Als erstes trafen wir uns alle an der Schützenhütte in Betzigau. Dort
erwartete uns bereits Herr Hans Garbarsky, Mitglied des Kreisjagdverbandes
Kempten.
Zusammen mit Herrn Hiemeyer brachte er den Kindern und uns Lehrerinnen den Wald
in seiner Vielfältigkeit nahe.
So durften wir die Ausrüstung eines Waldarbeiters bestaunen, wurden über
giftige Beeren aufgeklärt und vor den Bissen der gut im Unterholz und Gebüsch
versteckten Zecken gewarnt.
Weiter
ging es zu einem der beiden ortsansässigen Sägewerke. Hier konnten die Kinder
an vorderster Stelle beobachten, wie aus einem rohen Baumstamm Balken für den
Hausbau und Bretter zur Weiterverarbeitung hergestellt wurden. Wir erfuhren,
dass sogar das „Abfallprodukt“ Sägemehl
noch sehr effektiv weiter verarbeitet und zum Beispiel als Heizmaterial
verwendet werden kann.

Beim
nächsten Sägewerk konnten wir noch einmal genau beobachten, wie die Sägeblätter
durch ihre Auf- und Abbewegungen einen starken Baumstamm zu rohen Brettern
werden lassen. Auch einen Dachstuhl aus massiven Balken sahen wir uns genauer
an.
Nach so viel Wissensdurst musste natürlich auch für das leibliche Wohl gesorgt
werden.
Nach einer Pause im Schatten von großen Bäumen, die uns hier also zu einem
anderen Zweck dienten, machten wir uns auf zu einer Schreinerei im Betzigauer
Gewerbegebiet.

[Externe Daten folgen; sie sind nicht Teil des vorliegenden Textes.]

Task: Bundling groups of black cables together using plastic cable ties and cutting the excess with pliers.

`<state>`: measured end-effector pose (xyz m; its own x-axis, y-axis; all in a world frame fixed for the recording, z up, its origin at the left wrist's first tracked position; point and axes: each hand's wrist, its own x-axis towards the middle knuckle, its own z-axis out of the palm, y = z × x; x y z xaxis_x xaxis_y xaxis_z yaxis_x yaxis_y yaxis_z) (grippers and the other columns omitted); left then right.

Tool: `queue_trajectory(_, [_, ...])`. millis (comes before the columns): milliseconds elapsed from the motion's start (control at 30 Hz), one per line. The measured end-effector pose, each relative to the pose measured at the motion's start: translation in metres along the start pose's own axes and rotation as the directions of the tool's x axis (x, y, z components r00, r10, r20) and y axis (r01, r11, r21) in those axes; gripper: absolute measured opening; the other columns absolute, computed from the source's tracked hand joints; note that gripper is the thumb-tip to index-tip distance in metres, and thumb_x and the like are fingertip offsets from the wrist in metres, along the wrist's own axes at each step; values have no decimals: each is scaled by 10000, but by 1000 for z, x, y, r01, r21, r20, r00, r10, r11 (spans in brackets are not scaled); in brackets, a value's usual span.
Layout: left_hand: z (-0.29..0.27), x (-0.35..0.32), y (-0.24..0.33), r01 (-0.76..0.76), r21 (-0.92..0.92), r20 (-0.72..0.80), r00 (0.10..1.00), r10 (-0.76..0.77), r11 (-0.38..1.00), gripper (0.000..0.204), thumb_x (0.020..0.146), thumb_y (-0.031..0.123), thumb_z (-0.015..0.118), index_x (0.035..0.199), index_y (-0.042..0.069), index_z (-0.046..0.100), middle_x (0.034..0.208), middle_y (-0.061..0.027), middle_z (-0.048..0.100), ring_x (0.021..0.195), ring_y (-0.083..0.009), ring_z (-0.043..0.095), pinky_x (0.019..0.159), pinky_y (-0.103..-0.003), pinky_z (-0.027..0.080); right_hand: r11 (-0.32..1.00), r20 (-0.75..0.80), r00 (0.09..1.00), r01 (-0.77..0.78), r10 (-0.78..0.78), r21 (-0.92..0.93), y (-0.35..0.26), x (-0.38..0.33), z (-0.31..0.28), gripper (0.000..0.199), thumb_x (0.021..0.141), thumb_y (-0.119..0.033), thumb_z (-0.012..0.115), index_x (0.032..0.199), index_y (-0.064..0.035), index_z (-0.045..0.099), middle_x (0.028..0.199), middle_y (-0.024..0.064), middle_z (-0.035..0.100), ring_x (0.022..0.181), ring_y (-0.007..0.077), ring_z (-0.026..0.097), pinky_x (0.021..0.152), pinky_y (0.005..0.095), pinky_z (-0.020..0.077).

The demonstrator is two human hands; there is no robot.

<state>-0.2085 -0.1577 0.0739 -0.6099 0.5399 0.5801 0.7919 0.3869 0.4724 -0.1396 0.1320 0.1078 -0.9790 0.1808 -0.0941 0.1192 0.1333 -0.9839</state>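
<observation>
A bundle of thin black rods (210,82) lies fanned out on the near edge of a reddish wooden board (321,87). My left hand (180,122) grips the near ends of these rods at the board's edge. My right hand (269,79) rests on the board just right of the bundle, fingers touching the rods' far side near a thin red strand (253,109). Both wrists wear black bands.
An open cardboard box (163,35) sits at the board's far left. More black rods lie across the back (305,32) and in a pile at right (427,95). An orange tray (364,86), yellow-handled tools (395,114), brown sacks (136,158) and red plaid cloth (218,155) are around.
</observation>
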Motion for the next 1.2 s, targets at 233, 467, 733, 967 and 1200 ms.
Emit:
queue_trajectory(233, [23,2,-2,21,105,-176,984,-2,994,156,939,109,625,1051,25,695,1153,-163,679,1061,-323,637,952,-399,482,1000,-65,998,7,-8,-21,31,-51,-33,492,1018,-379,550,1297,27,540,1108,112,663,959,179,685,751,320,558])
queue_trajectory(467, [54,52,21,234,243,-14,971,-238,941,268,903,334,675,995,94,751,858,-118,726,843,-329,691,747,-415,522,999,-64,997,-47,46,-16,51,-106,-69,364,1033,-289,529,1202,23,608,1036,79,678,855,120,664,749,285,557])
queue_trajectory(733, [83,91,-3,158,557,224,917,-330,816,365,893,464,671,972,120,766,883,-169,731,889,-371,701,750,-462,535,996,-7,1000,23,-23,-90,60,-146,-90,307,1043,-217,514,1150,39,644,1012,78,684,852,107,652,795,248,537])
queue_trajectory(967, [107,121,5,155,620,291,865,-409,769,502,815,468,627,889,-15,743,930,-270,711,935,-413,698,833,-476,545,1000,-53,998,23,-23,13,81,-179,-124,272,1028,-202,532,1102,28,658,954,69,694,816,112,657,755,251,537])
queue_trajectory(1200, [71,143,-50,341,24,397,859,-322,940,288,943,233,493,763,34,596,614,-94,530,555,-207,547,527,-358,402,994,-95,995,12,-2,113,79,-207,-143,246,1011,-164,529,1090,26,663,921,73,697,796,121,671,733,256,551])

Hier wurde uns auf anschauliche Weise klargemacht, dass Holz ein
wichtiges Material für die Inneneinrichtung darstellt. Wie in allen Betrieben
waren die Kinder fasziniert von der Vielfältigkeit des angenehm duftenden
Werkstoffes.

Beendet
wurde unser Ausflug mit einem leckeren Eis unter – wie kann es anders sein –
Schatten spendenden Bäumen auf unserem Schulgelände.
Auf diese Weise verbrachten wir einen erlebnisreichen
Vormittag, den wir sicherlich noch lange in Erinnerung behalten werden.